THE RECORDS:
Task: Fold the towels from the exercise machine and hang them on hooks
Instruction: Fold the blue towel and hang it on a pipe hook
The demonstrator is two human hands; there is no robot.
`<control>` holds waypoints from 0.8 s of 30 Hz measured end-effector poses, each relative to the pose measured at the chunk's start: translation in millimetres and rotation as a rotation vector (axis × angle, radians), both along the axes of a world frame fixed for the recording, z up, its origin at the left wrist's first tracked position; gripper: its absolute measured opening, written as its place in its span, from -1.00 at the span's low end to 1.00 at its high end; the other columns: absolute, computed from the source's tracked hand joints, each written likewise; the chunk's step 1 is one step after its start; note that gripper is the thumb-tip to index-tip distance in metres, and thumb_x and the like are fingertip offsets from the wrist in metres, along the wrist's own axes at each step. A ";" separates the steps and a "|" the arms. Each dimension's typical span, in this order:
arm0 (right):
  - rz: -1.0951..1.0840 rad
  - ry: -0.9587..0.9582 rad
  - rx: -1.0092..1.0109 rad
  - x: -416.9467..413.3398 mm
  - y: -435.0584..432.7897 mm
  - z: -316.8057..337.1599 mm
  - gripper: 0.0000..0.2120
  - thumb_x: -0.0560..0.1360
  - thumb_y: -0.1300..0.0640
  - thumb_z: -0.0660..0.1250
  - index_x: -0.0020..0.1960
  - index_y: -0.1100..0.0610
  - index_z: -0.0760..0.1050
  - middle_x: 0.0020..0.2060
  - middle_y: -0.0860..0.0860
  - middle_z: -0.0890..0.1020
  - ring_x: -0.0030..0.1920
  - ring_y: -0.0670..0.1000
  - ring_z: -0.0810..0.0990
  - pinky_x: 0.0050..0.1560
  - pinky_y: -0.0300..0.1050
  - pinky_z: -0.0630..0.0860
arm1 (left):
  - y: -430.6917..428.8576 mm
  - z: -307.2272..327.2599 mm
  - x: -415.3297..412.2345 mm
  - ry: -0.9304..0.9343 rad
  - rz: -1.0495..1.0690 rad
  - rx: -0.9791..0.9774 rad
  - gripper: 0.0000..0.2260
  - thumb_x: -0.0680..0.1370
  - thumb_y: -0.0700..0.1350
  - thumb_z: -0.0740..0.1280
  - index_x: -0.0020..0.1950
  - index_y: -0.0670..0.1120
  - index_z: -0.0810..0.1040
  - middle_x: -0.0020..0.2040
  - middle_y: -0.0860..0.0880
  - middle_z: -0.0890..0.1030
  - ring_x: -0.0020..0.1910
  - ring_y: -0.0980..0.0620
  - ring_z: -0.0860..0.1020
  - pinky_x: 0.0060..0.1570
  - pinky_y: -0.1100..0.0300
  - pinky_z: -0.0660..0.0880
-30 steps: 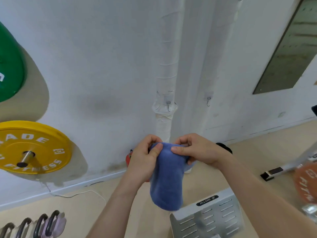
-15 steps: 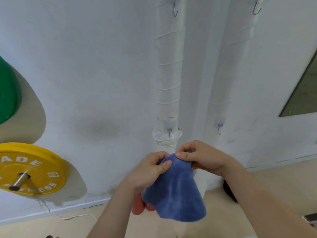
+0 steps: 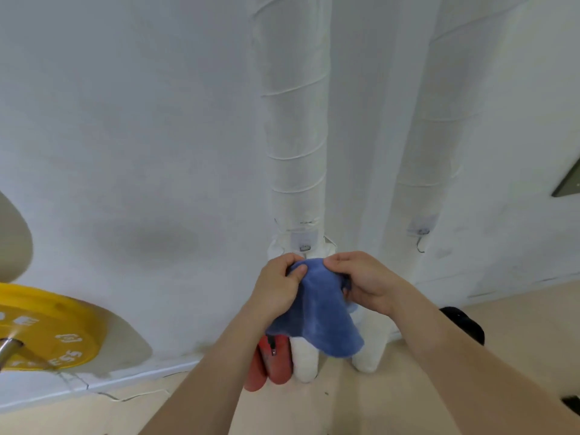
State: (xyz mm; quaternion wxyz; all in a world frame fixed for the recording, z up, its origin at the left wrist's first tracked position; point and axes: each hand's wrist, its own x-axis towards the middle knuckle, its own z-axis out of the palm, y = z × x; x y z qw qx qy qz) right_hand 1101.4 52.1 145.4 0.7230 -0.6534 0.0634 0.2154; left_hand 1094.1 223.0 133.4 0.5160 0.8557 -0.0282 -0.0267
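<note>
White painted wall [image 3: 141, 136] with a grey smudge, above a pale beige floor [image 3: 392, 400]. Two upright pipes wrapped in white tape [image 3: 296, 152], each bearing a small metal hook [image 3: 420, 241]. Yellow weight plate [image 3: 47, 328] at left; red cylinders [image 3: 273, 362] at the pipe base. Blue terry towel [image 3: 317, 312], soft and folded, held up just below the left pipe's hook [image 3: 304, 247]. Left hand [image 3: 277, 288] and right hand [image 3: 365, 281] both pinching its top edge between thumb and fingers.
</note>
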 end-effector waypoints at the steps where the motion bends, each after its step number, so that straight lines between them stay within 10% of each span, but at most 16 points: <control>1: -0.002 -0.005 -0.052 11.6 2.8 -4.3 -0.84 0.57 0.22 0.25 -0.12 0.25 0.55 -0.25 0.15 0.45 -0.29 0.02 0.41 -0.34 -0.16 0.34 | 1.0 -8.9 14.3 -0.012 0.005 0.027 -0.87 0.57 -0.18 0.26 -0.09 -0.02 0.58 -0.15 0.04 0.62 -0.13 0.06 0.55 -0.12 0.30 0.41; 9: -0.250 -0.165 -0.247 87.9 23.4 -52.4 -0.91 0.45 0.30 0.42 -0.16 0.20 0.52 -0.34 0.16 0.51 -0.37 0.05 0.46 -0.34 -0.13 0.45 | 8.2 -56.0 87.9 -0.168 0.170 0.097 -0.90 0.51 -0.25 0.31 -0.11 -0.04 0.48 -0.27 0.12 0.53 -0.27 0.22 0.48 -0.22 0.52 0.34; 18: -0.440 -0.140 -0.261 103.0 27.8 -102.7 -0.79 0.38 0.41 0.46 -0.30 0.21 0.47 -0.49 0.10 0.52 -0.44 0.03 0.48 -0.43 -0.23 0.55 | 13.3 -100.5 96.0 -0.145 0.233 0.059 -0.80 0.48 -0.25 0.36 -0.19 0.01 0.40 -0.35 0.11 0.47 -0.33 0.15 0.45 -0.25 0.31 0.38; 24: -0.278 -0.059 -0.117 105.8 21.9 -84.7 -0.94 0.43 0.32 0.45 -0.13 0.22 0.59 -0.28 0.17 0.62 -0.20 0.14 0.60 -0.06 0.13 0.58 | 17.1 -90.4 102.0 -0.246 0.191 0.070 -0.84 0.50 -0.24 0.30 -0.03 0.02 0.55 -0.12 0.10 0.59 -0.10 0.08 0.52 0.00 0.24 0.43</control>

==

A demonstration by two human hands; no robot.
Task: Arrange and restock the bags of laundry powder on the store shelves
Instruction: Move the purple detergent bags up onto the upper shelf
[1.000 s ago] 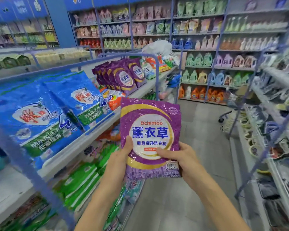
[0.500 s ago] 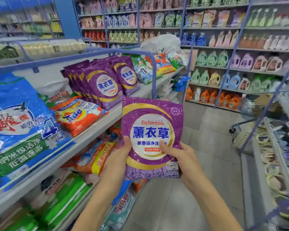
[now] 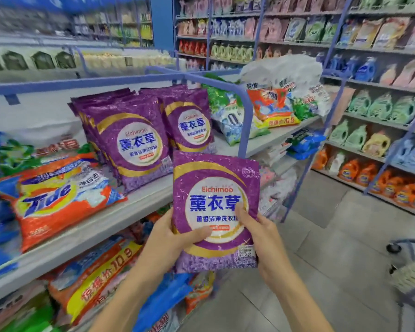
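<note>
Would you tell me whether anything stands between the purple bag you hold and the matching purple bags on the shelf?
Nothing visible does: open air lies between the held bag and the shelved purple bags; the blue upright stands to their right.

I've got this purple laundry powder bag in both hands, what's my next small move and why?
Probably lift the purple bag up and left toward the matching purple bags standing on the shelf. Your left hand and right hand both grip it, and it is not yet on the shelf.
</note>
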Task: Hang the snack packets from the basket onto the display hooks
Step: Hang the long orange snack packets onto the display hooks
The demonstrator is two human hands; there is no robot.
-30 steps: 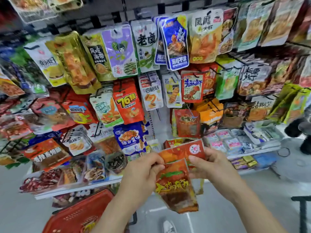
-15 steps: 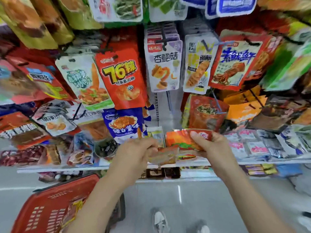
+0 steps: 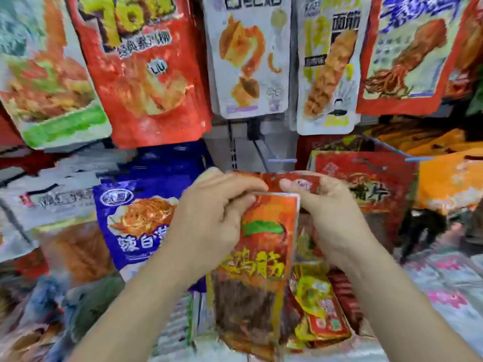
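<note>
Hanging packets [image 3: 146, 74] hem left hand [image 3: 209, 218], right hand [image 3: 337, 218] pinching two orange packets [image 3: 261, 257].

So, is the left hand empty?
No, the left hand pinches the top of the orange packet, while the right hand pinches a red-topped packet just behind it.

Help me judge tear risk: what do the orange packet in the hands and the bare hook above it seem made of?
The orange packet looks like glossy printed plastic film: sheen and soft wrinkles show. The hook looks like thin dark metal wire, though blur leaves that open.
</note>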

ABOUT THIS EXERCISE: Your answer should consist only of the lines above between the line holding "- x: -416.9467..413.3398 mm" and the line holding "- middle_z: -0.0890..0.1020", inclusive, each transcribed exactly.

RESPONSE FOR THIS EXERCISE:
  - x: -416.9467..413.3398 mm
  - y: -435.0584..432.7897 mm
  - z: -316.8057..337.1599 mm
  - gripper: 0.0000..0.2120
  - thumb_x: -0.0560..0.1360
  - thumb_y: -0.1300..0.0640
  - thumb_z: -0.0660..0.1250
  - index_x: -0.0020..0.1960
  - index_y: -0.1100..0.0610
  - index_z: -0.0760..0.1050
  - middle_x: 0.0020..0.2060
  - middle_y: -0.0860..0.0860
  - middle_z: -0.0890..0.1020

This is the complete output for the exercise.